WA’s State and Federal Governments will invest in an innovative accommodation project at Perth’s St Catherine’s College, to support young Indigenous people from remote communities to complete tertiary study.
$12.8 million dollars will be invested into the initiative to double the capacity of the Dandjoo Darbalung programme at the college, located at the University of Western Australia.
Funds will support housing for students from remote communities and build on the programmes the Commonwealth currently has in place to increase the amount of Indigenous students who complete university study.
The Western Australia Housing Authority will work with St Catherine’s on the procurement and construction, while St Catherine’s will be responsible for the management and ongoing operation.
The Commonwealth will fund the project under the National Partnership on Remote Housing, while also devoting $253 million over four years through the Indigenous Student Success Programme.

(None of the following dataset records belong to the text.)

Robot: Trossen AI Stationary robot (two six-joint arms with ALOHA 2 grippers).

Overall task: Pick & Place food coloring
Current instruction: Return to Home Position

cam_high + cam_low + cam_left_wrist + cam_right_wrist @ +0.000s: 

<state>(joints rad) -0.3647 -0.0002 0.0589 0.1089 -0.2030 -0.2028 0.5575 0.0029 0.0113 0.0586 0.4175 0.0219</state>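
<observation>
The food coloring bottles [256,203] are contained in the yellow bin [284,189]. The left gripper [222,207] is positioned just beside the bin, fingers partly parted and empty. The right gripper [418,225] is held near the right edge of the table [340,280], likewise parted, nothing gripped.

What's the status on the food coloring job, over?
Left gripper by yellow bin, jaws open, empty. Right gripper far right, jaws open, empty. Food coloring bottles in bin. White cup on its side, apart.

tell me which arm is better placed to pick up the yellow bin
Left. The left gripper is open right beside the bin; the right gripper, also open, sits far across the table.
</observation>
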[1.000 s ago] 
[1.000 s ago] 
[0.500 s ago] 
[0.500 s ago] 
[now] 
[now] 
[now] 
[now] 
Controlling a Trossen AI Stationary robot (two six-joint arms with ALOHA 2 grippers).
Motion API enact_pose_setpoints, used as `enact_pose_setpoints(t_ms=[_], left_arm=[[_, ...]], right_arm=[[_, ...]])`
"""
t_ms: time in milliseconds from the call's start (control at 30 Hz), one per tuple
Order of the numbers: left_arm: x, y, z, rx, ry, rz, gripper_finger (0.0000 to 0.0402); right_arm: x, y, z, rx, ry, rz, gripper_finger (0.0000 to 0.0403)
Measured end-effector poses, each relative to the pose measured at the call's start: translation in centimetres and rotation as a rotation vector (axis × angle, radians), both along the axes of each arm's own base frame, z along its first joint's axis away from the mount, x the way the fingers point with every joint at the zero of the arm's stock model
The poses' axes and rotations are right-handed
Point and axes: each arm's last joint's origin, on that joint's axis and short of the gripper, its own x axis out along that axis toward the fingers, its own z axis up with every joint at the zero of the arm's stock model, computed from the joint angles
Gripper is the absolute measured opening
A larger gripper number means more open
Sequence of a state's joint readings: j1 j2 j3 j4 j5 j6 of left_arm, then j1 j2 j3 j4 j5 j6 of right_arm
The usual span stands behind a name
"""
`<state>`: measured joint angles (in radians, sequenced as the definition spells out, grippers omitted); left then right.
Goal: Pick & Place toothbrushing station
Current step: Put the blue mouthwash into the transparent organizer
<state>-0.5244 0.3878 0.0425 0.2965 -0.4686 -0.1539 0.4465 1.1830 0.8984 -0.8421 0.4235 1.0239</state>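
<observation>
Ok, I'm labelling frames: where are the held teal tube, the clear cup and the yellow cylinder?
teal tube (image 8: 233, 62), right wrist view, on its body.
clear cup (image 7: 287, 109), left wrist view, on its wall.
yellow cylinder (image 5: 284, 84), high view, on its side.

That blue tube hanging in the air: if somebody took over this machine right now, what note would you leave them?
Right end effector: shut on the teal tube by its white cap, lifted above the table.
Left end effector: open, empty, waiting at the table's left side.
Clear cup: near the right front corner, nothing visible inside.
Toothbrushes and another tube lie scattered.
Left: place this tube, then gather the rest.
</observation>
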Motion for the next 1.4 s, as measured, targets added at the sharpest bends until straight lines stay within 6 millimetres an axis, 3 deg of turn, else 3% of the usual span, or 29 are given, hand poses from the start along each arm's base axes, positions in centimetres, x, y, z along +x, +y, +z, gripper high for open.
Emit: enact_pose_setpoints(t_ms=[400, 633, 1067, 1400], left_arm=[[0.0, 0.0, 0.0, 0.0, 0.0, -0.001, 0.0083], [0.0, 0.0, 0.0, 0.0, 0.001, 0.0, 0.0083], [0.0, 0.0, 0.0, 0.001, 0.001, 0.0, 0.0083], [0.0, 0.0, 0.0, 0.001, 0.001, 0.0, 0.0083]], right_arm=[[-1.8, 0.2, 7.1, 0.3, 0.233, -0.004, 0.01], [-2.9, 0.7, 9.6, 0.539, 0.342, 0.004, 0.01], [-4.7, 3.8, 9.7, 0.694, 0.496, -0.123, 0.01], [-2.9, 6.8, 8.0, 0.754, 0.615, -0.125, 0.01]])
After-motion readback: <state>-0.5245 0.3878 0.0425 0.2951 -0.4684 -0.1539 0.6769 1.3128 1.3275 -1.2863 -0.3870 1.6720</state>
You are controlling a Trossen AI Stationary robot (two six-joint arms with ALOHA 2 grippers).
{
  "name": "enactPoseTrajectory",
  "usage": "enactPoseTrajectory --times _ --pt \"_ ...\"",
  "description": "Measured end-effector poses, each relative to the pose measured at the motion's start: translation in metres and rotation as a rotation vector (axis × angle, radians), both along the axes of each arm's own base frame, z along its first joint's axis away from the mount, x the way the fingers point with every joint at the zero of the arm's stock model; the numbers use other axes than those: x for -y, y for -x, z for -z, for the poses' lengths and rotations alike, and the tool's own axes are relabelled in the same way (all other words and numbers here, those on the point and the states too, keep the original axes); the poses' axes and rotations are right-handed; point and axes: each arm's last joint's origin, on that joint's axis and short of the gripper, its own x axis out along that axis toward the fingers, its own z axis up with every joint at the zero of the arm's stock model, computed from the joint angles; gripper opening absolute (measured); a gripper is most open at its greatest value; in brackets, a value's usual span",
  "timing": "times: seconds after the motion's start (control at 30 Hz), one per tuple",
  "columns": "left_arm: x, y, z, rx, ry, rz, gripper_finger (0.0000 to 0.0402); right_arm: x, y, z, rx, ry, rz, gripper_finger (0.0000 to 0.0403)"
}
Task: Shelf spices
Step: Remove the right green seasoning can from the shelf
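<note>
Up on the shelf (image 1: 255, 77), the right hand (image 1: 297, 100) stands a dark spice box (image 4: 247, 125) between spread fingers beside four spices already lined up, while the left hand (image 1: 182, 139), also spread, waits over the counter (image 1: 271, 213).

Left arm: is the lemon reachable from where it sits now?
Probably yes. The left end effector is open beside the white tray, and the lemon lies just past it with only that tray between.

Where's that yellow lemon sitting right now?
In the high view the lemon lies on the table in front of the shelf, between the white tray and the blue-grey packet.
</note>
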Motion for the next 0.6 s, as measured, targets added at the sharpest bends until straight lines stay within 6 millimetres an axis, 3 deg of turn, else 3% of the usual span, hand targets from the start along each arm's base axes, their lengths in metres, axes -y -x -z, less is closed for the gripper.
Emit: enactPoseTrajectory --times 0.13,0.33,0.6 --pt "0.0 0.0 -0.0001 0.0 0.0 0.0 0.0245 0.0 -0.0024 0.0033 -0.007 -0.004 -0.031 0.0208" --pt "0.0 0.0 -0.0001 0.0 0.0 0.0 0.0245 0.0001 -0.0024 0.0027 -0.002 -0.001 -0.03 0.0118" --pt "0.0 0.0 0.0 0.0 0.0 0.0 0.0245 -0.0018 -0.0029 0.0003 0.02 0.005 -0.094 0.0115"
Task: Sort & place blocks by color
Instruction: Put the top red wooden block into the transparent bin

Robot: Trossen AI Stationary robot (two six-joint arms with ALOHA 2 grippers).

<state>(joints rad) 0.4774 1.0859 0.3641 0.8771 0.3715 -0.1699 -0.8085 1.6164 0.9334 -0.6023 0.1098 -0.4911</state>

Construction will begin in 2017 and is expected to be fully operational by the start of Semester 1, 2019.
Federal Minister for Indigenous Affairs Nigel Scullion said it is an investment for the Indigenous community.
“The Coalition Government is absolutely committed to supporting Indigenous students to undertake their university studies in an environment that supports them to complete their studies and transition into employment,” he said.
“I am also keen to see Indigenous employment and business procurement be a key focus of this investment to ensure our investment supports jobs for our First Australians.”
Western Australian Housing and Youth Minister Peter Tinley said the project will have a positive impact on young Indigenous students through the Dandjoo Darbalung programme.
“The Dandjoo Darbalung programme offers a holistic living and learning environment that activates and celebrates Aboriginal culture and supports academic success and employability.”
“The McGowan Government is pleased to support the Dandjoo Darbalung programme, which has the capacity to change lives and positively affect educational outcomes for young Aboriginal people and their communities.”
He said the project at St Catherine’s College has already been successful, but has the potential to do more for young Indigenous Australians.
“It (Dandjoo Darbalung) has achieved a 90 per cent retention rate for Aboriginal students and places are in great demand,” Mr Tinley said.
“Doubling its capacity to 100 students will make it the biggest tertiary programme of its type in Australia.”